**The task:** When copying the data below, keep only the lines from the one with "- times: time" through the one with "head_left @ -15", word for word, and skip the pictures.
Records section start
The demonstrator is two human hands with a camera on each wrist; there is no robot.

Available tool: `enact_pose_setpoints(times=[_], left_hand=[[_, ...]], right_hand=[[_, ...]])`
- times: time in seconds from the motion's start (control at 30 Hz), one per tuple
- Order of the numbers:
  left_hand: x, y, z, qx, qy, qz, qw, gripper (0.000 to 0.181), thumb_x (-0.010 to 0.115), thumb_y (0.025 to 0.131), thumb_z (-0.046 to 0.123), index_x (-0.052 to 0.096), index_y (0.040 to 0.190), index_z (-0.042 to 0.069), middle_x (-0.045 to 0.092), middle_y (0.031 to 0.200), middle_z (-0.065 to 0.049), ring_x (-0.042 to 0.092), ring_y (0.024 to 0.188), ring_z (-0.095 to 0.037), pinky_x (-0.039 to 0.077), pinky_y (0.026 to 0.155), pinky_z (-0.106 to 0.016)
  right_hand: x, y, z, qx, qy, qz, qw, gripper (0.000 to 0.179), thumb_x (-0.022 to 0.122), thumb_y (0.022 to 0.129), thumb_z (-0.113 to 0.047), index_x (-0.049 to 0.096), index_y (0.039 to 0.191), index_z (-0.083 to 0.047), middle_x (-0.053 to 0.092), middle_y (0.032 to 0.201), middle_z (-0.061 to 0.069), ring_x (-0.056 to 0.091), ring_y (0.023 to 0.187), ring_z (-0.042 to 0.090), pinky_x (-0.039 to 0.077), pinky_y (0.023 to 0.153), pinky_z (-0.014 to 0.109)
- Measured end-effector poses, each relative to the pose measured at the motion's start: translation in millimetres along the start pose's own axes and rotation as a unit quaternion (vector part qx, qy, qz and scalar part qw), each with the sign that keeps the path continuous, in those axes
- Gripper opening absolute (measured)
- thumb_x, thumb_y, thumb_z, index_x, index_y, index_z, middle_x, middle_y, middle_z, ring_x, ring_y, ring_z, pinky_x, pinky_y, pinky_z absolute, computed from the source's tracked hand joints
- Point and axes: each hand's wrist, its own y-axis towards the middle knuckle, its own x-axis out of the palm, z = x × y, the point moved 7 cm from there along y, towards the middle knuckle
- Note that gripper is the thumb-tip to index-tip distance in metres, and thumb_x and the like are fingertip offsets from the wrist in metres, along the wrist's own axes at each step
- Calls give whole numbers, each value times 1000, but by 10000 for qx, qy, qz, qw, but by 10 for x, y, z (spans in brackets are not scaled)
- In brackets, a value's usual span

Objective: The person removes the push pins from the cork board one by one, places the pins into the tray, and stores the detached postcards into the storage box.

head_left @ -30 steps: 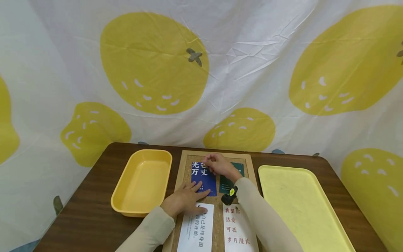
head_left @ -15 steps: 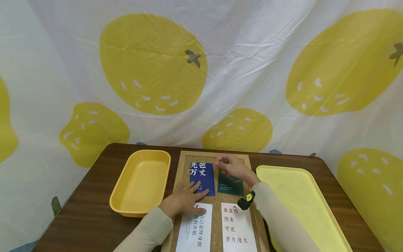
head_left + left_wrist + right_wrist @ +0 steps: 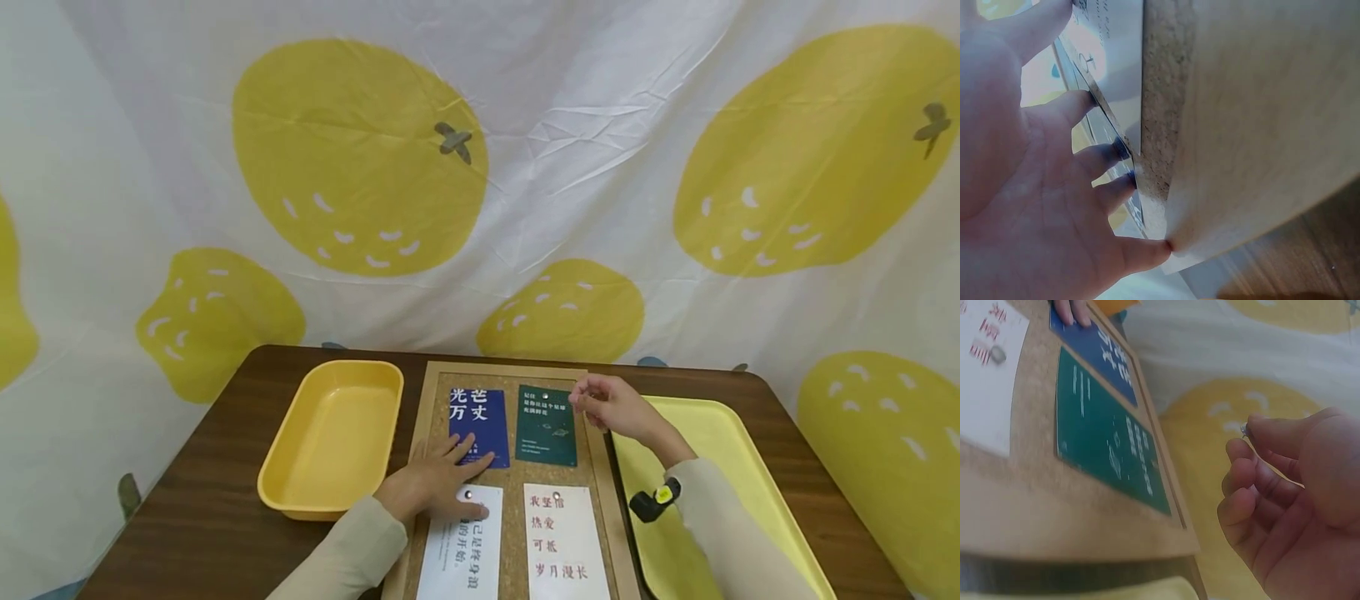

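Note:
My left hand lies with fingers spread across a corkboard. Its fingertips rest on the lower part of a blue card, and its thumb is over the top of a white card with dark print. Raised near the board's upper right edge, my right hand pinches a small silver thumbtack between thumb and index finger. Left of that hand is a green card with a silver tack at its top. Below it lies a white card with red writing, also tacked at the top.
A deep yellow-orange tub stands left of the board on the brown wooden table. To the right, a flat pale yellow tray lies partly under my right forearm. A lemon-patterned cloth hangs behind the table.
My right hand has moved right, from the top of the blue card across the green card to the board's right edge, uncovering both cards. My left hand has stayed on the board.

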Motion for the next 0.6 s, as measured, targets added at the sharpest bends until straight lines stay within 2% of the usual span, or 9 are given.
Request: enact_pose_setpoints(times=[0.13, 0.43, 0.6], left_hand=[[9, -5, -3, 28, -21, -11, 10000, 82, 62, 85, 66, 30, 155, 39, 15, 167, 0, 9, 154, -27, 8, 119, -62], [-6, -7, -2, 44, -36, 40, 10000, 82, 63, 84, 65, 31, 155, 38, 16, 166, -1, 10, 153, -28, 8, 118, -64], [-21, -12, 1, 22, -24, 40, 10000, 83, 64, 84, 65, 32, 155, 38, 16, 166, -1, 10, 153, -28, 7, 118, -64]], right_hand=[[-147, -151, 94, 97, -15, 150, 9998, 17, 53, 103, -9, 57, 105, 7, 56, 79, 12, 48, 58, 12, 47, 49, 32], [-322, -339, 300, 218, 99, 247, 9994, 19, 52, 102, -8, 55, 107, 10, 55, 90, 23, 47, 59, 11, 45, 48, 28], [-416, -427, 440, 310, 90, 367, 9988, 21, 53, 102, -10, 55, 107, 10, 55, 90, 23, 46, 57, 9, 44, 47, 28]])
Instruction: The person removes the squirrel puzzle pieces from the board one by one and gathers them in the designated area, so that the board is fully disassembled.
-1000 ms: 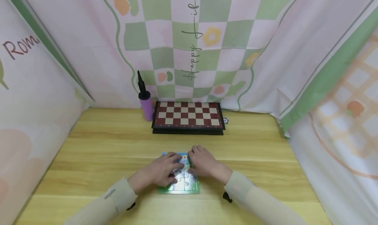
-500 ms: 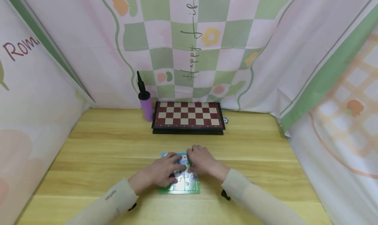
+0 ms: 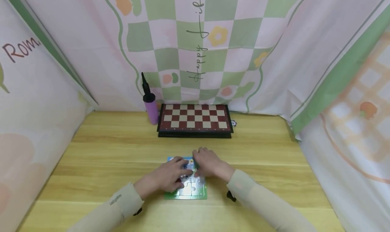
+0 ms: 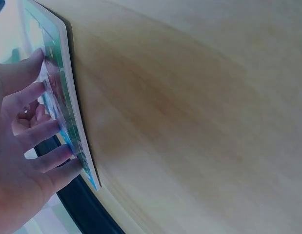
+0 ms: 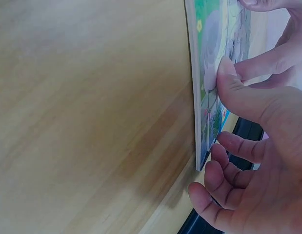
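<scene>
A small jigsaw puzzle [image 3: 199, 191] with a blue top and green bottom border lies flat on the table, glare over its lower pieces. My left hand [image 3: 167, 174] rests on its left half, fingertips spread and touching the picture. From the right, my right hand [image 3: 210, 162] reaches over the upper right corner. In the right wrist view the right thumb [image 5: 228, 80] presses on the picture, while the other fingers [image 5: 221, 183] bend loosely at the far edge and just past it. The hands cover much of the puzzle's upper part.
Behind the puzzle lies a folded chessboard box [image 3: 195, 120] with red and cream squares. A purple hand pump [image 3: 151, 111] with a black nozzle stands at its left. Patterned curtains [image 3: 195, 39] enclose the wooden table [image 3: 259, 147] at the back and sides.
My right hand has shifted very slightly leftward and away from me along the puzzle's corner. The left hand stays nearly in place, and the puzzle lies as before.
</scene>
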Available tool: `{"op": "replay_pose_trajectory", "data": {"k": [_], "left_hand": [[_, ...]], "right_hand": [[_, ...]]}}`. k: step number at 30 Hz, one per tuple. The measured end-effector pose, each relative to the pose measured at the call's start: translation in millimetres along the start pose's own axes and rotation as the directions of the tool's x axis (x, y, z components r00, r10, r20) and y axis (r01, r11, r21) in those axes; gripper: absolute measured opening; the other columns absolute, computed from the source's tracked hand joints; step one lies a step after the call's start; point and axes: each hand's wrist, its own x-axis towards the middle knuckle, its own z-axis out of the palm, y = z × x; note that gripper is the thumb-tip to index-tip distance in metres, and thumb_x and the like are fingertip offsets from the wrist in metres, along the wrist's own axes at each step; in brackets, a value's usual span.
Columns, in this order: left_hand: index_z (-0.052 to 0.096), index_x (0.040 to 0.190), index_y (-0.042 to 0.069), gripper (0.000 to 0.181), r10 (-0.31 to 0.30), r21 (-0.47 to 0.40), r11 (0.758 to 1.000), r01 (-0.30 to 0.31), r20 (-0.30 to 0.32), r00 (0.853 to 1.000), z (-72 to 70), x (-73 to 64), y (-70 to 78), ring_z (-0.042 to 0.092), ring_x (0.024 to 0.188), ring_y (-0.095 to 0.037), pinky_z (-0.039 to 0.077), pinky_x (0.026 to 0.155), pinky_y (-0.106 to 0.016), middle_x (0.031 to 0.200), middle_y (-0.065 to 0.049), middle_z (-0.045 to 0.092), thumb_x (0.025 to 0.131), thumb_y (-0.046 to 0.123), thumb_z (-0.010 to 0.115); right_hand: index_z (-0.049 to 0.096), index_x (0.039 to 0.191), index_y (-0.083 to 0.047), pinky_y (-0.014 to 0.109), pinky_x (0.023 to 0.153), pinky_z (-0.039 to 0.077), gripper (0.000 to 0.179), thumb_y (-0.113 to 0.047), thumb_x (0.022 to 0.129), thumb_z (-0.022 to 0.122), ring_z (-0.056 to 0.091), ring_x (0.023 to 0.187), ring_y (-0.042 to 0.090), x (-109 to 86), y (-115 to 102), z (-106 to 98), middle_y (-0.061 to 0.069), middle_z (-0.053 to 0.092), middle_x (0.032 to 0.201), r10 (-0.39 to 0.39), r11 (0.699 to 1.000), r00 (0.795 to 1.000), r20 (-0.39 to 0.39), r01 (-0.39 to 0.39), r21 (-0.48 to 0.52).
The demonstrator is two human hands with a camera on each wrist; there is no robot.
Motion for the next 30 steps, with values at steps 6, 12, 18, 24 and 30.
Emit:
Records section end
**Final answer:**
- times: time in seconds from the motion's start (control at 30 Hz), one per tuple
- Order of the numbers:
  left_hand: x, y, z, qx, qy, qz, qw, gripper (0.000 to 0.181), thumb_x (-0.010 to 0.115), thumb_y (0.025 to 0.131), thumb_z (-0.046 to 0.123), index_x (-0.052 to 0.096), index_y (0.040 to 0.190), index_z (-0.042 to 0.069), middle_x (-0.045 to 0.092), middle_y (0.031 to 0.200), middle_z (-0.065 to 0.049), ring_x (-0.042 to 0.092), ring_y (0.024 to 0.188), ring_z (-0.095 to 0.037), pinky_x (-0.039 to 0.077), pinky_y (0.026 to 0.155), pinky_z (-0.106 to 0.016)
  right_hand: x, y, z, qx, qy, qz, qw, gripper (0.000 to 0.179), thumb_x (-0.022 to 0.122), thumb_y (0.022 to 0.129), thumb_z (-0.113 to 0.047), index_x (-0.049 to 0.096), index_y (0.039 to 0.191), index_z (-0.083 to 0.047), middle_x (-0.053 to 0.092), middle_y (0.032 to 0.201), middle_z (-0.061 to 0.069), ring_x (-0.056 to 0.091), ring_y (0.023 to 0.187), ring_z (-0.042 to 0.090), pinky_x (-0.039 to 0.077), pinky_y (0.023 to 0.153), pinky_z (-0.014 to 0.109)
- Measured end-effector poses, each relative to the pose measured at the motion's start: translation in millimetres along the start pose's own axes and rotation as a unit quaternion (vector part qx, qy, qz and scalar part qw), each with the sign that keeps the path continuous, in those axes
- Gripper opening absolute (measured)
- thumb_x, thumb_y, thumb_z, index_x, index_y, index_z, middle_x, middle_y, middle_z, ring_x, ring_y, ring_z, pinky_x, pinky_y, pinky_z absolute, computed from the source's tracked hand joints
- Point and axes: each hand's wrist, its own y-axis towards the middle knuckle, its own x-axis out of the palm, z = x × y, the point moved 7 cm from there along y, towards the middle knuckle
- Note that gripper is the thumb-tip to index-tip distance in metres, and thumb_x and the like are fingertip offsets from the wrist in metres, along the wrist's own axes at each step
- Calls give whole numbers, each value times 1000, but by 10000 for qx, qy, qz, qw, but by 10 for x, y, z (spans in brackets are not scaled)
- In brackets, a value's usual span

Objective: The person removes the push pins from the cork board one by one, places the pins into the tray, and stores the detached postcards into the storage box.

head_left @ -30 steps: 
head_left @ -15 steps: 

With the answer given, the exercise is closed.